- Assignment -
Your job is to return every line in the data holding the string "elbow".

- Given data -
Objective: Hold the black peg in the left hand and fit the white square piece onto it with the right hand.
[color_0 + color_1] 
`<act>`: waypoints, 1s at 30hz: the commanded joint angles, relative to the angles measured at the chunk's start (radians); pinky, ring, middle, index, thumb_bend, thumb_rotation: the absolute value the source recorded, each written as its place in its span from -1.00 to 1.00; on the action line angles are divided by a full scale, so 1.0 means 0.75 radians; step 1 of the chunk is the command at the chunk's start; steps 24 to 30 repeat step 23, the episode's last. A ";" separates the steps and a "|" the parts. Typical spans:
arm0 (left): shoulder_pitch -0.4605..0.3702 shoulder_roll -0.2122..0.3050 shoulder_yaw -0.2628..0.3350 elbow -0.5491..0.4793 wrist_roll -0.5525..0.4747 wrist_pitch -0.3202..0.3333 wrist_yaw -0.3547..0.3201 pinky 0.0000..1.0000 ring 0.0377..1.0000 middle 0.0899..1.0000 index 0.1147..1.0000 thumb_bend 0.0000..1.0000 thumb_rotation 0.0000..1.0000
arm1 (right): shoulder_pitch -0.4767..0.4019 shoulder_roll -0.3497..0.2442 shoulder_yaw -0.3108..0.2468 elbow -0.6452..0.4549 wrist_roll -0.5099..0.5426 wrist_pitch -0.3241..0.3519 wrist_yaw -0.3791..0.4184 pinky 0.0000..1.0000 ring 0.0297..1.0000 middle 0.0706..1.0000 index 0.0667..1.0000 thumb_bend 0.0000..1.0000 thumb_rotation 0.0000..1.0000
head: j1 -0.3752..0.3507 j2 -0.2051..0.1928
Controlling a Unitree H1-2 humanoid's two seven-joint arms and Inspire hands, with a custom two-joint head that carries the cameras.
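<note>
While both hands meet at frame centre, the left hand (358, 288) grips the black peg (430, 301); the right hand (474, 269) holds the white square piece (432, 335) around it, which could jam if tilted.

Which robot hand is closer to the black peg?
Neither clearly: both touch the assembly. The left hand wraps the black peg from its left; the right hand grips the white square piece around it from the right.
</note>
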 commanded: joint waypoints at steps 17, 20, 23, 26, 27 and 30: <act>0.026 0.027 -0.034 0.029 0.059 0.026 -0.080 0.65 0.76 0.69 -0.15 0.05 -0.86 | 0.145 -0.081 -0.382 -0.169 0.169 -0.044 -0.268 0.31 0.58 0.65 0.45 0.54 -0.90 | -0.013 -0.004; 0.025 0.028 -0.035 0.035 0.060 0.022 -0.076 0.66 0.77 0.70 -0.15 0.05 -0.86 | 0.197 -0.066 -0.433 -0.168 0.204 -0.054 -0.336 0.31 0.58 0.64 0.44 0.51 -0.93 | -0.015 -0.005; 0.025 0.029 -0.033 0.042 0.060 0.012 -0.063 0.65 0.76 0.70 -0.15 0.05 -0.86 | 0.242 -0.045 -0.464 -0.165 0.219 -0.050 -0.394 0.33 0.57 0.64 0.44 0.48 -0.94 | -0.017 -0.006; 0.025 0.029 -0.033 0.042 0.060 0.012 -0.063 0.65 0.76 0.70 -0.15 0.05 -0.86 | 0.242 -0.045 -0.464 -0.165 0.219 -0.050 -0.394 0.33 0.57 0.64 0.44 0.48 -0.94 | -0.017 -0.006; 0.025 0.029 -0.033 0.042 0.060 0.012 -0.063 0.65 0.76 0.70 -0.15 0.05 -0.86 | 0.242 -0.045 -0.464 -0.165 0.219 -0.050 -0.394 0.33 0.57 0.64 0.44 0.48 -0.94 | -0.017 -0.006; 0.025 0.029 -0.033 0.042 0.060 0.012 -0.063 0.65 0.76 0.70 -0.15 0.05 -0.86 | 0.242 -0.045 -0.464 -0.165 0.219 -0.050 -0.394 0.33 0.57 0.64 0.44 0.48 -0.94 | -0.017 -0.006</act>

- Reply to the task -
arm0 (left): shoulder_pitch -0.4605..0.3702 shoulder_roll -0.2122..0.3050 shoulder_yaw -0.2628..0.3350 elbow -0.5491..0.4793 wrist_roll -0.5525..0.4747 wrist_pitch -0.3202..0.3333 wrist_yaw -0.3547..0.3201 pinky 0.0000..1.0000 ring 0.0377..1.0000 middle 0.0899..1.0000 index 0.1147..1.0000 thumb_bend 0.0000..1.0000 thumb_rotation 0.0000..1.0000
arm1 (right): shoulder_pitch -0.4767..0.4019 shoulder_roll -0.3497..0.2442 shoulder_yaw -0.3108..0.2468 elbow -0.6452..0.4549 wrist_roll -0.5099..0.5426 wrist_pitch -0.3241..0.3519 wrist_yaw -0.3791..0.4184 pinky 0.0000..1.0000 ring 0.0297..1.0000 middle 0.0706..1.0000 index 0.0667..1.0000 thumb_bend 0.0000..1.0000 thumb_rotation 0.0000..1.0000

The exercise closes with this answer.